Es gibt so viele spannende spirituelle, kulturelle und selbst wissenschaftliche Aspekte, die in den letzten Jahrzehnten in der europäischen Bildungs- und Kulturvermittlung von jedwedem religiösen Denken abgeschnitten wurden. Sich mit diesen Aspekten zu beschäftigen, muss nun nicht jeden zur Religion zurückführen, es soll viel eher das Verständnis dafür wecken, dass Fragen nach Gott und dem Jenseits nicht absurd oder gar irrational sind. Auch das stärkt indirekt alles Religiöse, was sicherlich auch noch einen anderen, sehr positiven Effekt hätte: den einer wirklichen kulturellen Integration von Migranten.

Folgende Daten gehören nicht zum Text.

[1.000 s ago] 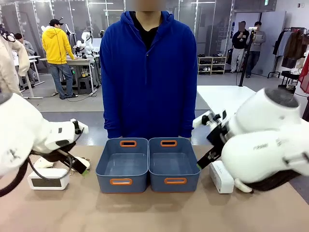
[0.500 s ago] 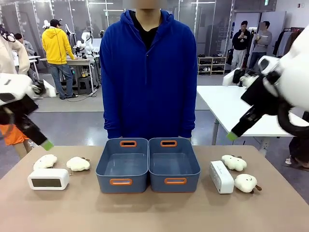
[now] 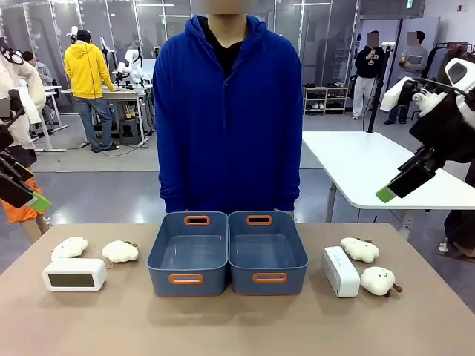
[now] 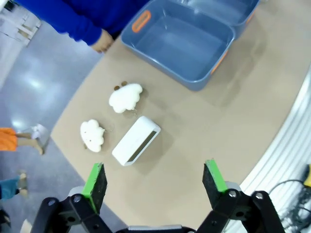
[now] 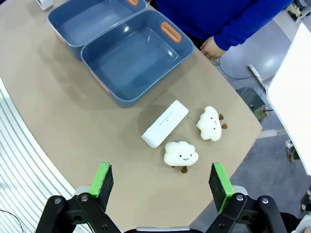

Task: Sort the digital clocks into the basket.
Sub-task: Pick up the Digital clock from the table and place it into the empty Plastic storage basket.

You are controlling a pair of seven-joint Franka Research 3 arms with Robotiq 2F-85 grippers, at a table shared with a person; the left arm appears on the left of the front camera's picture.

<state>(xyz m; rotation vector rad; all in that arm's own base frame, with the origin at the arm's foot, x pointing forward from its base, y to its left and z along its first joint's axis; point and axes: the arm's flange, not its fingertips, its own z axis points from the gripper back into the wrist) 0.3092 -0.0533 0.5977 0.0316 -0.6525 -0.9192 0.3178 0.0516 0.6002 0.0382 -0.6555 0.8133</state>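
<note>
Materials first: both clocks are smooth white plastic bricks with rounded corners. The left clock (image 3: pixel 74 274) shows its dark grey screen to the front camera. The right clock (image 3: pixel 340 271) sits end-on, so I can't make out its screen. Both stand on a matte tan table (image 3: pixel 237 326).

At centre frame the left basket (image 3: pixel 189 252) and right basket (image 3: pixel 267 252) touch side by side. They're slate-blue plastic tubs with rounded corners and orange-rimmed handle slots, and nothing is in them. Fluffy cream cloud-shaped plushies (image 3: pixel 119 251) lie in pairs near each clock. A person in a blue hoodie (image 3: pixel 226 111) stands behind the baskets.

Now the claws. In the left wrist view the left gripper (image 4: pixel 154 178) has its green-padded fingers spread wide at the bottom of the frame, holding nothing. Its clock lies diagonally at centre-left, above the gap and nearer the left finger, well apart from the claw. The baskets are at upper right.

Same deal in the right wrist view: the right gripper (image 5: pixel 161 180) is spread wide and holding nothing. Its clock lies mid-frame above the gap, well clear of the fingers, with one plushie just below it and another to its right. The baskets are at upper left.
</note>
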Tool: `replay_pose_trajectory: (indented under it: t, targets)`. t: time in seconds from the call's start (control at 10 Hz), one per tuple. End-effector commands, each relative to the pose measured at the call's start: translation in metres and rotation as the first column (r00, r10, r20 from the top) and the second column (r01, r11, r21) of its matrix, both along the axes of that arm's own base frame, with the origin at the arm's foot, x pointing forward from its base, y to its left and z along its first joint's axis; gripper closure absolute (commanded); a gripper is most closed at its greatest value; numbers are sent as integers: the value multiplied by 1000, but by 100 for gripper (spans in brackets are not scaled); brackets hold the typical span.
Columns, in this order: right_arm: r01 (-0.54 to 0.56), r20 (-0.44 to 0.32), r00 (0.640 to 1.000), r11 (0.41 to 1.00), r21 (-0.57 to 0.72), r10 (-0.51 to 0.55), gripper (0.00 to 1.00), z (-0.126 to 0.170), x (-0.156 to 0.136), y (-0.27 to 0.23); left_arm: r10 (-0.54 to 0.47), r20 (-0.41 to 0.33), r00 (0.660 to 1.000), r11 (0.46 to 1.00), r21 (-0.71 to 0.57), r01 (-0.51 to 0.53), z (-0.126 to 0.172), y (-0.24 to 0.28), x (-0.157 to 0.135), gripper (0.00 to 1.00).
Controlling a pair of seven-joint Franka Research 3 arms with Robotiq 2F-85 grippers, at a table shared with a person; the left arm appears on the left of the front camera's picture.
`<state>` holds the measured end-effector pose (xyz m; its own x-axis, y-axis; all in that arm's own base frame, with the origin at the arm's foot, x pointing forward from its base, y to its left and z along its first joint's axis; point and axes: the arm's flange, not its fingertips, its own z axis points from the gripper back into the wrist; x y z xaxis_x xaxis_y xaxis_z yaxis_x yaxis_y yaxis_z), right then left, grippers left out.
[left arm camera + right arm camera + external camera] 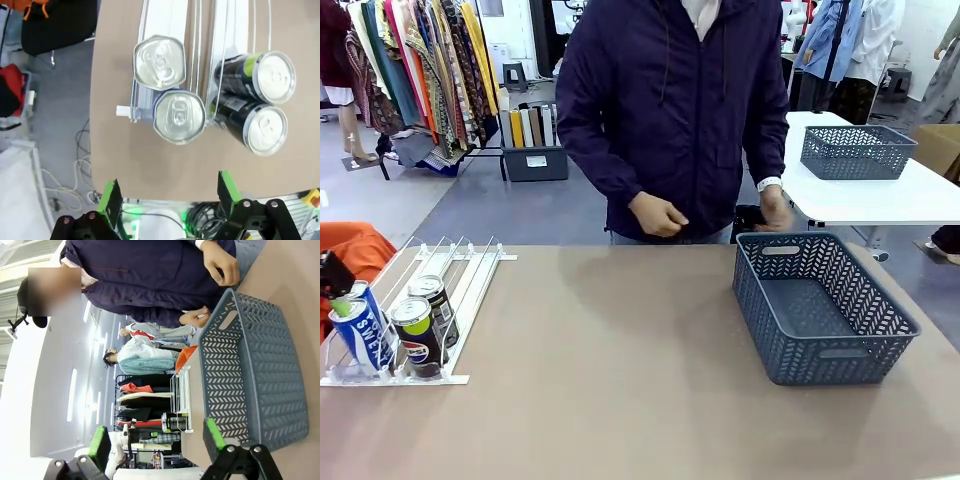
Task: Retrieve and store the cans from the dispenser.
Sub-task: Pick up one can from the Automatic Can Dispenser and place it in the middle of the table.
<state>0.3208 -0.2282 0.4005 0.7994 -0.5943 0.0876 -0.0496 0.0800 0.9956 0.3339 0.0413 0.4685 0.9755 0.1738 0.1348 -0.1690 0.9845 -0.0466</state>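
Note:
The white railed dispenser [460,275] lies at the table's left. At its low front end stand two blue cans [362,335] and two black cans [422,335] with green and silver tops. In the left wrist view I look down on the silver tops of the blue cans [179,116] and the tilted black cans [257,125] in the dispenser [220,30]. My left gripper [168,195] hangs open just off the table's edge, short of the cans, touching nothing. My right gripper [157,440] is open and empty, beside the grey basket [250,365].
A dark grey mesh basket [880,305] stands empty at the table's right. A person in a dark jacket stands at the far side, both hands [660,215] held at the waist. Another grey basket [858,152] sits on a white table behind.

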Motion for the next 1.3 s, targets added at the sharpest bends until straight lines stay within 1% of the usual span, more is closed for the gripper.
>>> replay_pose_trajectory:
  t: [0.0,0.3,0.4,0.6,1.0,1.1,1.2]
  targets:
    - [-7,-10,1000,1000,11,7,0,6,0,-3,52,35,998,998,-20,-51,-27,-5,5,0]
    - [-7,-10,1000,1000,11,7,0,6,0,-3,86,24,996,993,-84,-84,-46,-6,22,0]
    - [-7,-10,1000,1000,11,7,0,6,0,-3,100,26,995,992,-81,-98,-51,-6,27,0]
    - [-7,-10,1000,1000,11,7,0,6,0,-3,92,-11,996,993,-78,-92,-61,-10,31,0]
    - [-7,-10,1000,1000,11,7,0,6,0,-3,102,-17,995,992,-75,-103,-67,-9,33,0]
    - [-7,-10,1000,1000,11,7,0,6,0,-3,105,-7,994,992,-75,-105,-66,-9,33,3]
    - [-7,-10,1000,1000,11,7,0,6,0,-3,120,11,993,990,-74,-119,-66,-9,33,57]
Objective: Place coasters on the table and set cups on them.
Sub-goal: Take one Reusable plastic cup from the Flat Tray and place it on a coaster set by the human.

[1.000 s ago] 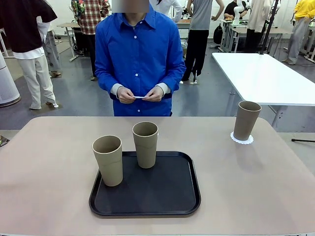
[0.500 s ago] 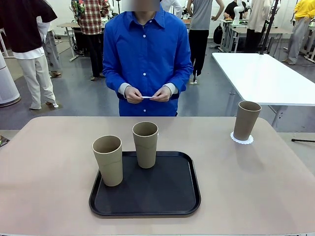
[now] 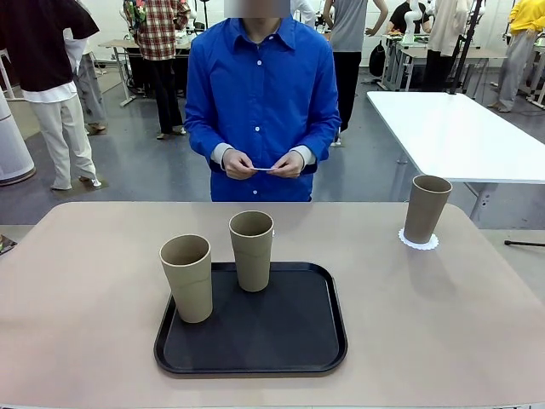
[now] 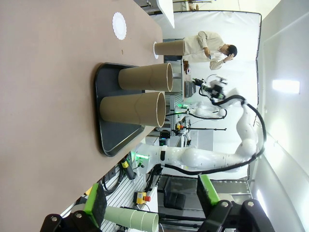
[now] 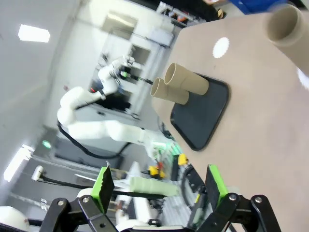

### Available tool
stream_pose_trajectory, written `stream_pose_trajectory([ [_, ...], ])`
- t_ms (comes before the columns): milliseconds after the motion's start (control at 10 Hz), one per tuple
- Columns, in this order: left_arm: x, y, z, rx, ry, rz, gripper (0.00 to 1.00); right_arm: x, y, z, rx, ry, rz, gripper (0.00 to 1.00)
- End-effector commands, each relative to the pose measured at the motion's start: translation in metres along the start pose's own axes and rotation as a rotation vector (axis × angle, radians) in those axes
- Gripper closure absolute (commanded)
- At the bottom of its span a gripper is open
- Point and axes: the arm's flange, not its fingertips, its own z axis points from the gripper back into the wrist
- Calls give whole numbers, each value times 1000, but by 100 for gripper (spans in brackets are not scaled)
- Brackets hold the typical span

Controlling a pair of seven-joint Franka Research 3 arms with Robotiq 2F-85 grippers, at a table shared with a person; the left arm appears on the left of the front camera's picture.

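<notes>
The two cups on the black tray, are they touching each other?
Apart. The front view shows a clear gap from rim to base between the nearer cup and the farther cup, with bare tray visible between their bases.

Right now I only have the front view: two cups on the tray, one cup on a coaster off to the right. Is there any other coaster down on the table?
Observer: Yes. One bare coaster lies flat on the table, past the tray, on the side where the person stands.
Operator: What's the left claw doing?
Observer: The left claw is open, with nothing between its pads.
Operator: And the right one?
Observer: The right claw is open and empty too.
</notes>
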Motion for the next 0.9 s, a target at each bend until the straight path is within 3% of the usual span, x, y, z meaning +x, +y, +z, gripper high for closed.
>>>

Integrieren kann nämlich nur derjenige, der sich selbst kennt und auch genau weiß, welchen Bezug er zu seinen eigenen Werten hat und welchen zu jenen Kulturen, die nun nach Europa kommen. Welche Werte will er aufnehmen und welche nicht? Nur eine Gesellschaft, die weiß, woher sie kommt und was sie spirituell darstellt, kann Neuankömmlingen eine neue Identität anbieten. Es scheint fast paradox, aber ein betont christlicheres Europa ist sicherlich ein Ort, der besser integrieren wird, als ein Europa, in dem alles wahllos durcheinanderwirbelt und in dem Extremisten ihre Wahnvorstellungen ausleben können, weil Europa sich selbst immer nur „kritisch“ sehen will und die eigene kulturelle Dekonstruktion vorantreibt.